**THE TASK**
What lines of the listing include the string "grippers"? Show them all.

**INFORMATION PROVIDED**
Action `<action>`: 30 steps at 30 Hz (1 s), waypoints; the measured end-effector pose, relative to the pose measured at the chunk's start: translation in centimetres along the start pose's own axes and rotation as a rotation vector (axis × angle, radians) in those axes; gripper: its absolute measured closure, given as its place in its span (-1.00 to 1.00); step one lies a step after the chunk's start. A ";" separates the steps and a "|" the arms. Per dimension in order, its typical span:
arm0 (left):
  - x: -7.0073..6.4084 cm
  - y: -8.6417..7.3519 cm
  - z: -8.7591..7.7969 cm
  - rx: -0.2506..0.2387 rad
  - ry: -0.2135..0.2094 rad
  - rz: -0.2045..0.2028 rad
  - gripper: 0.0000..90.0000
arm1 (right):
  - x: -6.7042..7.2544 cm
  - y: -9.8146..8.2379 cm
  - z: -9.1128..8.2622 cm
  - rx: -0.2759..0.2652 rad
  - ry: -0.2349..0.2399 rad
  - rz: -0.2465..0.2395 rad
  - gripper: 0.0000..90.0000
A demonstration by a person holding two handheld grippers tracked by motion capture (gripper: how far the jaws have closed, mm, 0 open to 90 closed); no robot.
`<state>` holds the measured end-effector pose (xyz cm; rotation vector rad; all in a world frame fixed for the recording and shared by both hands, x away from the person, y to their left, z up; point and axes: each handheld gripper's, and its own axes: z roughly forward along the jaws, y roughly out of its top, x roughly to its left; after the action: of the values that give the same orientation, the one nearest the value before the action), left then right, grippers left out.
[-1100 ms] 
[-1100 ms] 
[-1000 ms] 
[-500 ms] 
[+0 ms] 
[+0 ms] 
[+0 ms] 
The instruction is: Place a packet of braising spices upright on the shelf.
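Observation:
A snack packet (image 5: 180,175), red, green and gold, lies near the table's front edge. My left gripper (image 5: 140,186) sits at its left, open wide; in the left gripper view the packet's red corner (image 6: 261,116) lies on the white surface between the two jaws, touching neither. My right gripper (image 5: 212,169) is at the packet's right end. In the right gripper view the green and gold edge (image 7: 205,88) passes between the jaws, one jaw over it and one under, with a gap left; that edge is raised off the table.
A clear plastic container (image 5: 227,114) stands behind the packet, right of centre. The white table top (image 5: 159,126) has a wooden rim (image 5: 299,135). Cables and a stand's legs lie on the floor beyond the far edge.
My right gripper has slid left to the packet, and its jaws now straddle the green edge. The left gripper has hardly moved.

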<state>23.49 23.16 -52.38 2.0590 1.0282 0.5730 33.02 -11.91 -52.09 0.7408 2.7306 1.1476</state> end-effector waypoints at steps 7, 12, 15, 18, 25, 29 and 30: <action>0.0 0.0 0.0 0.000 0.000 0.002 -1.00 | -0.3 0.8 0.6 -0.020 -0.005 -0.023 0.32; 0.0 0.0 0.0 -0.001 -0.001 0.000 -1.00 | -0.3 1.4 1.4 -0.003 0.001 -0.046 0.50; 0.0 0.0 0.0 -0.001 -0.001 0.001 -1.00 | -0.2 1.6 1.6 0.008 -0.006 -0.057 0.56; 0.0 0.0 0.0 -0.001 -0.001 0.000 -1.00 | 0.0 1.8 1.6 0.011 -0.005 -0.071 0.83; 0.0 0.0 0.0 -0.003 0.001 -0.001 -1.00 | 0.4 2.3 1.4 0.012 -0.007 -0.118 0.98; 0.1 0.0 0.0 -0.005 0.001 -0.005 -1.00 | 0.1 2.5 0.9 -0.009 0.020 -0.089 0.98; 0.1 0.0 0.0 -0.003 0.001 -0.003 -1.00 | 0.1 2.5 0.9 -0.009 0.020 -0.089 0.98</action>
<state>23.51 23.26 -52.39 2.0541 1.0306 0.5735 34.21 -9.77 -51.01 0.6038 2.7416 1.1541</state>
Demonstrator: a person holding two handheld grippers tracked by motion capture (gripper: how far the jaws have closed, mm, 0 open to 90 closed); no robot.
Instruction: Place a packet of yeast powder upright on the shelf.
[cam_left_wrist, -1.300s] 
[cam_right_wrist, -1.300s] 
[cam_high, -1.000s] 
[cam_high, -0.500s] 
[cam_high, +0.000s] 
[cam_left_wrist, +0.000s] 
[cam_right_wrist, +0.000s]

**ANSWER TO THIS TASK**
A demonstration by a person holding two handheld grippers tracked by motion capture (gripper: how far the jaws have closed, mm, 0 open to 90 closed); no robot.
`<state>` holds the measured end-effector pose (xyz cm; rotation vector rad; all in a world frame fixed for the recording and shared by both hands, x away from the person, y to their left, z up; point and axes: each handheld gripper's, and its own axes: z roughly forward along the jaws, y roughly out of its top, x roughly to its left; after the action: of the values that give the same orientation, the one nearest the value before the action), left then right, grippers left out.
Demonstrator: a person holding two handheld grippers tracked by motion capture (gripper: how far the jaws have closed, mm, 0 open to 90 closed); no robot.

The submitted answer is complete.